* **ACTIVITY**
Give the listing again word for word, excluding the pictures it contains.

* **DATA**

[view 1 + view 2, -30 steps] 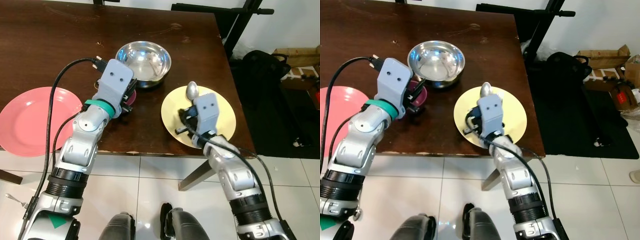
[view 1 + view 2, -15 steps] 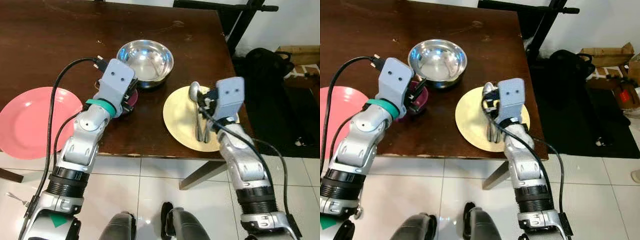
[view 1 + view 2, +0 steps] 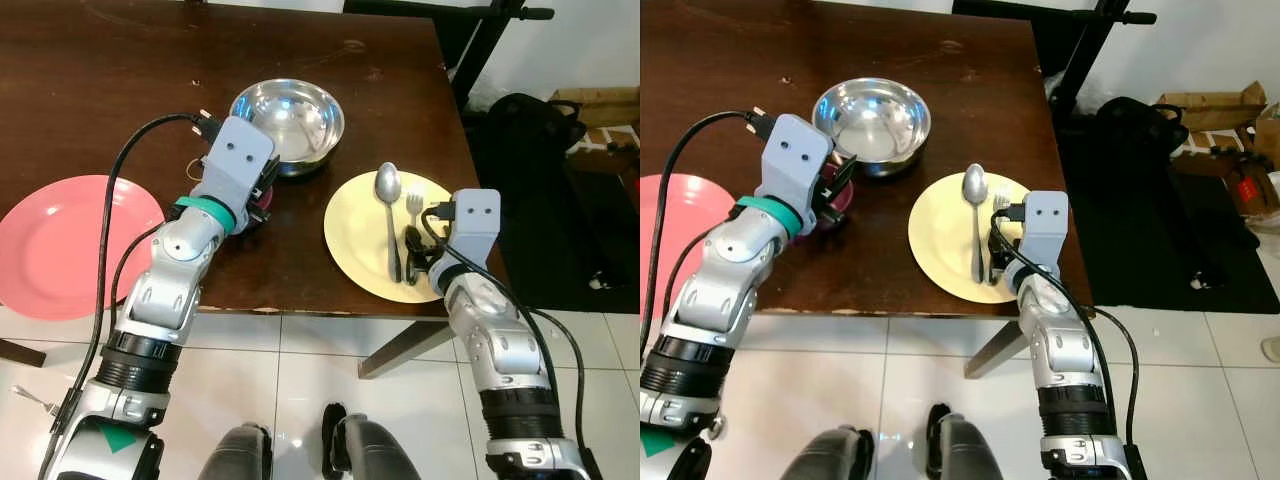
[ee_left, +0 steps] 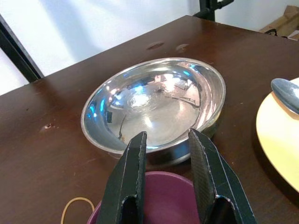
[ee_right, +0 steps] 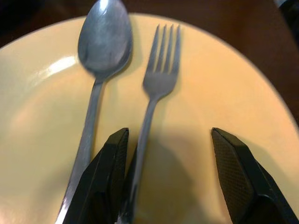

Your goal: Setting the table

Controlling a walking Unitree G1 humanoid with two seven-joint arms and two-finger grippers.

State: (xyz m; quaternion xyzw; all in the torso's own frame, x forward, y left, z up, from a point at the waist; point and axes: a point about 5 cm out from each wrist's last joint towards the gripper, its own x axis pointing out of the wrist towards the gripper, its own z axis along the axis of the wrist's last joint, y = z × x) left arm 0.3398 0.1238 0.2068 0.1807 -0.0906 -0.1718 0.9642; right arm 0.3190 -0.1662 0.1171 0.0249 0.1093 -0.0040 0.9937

* **ANSWER BOX**
[view 1 + view 2, -30 steps] 
[view 1 + view 2, -15 steps] 
[view 1 + view 2, +0 steps] 
[ee_left, +0 steps] 
[ee_right, +0 steps] 

Your goal: Setting the table

Controlling a walking Unitree G1 humanoid with two seven-joint arms and two-finger grippers.

State: (xyz m; quaternion xyzw; all in the torso's own frame, x forward, y left, z up, from a point at the waist; point and axes: a point about 5 cm out from each wrist's last joint towards the gripper, its own x axis pointing out of the wrist towards the gripper, its own z axis along the axis of the wrist's last joint, y = z × x) left arm 0.3398 0.1238 0.2068 0.1807 -0.0906 -0.1718 0.9642; right arm 0.3190 -0.1662 0.1171 0.0249 0.1093 -0.0040 0.9937

Nothing else remains for the exercise.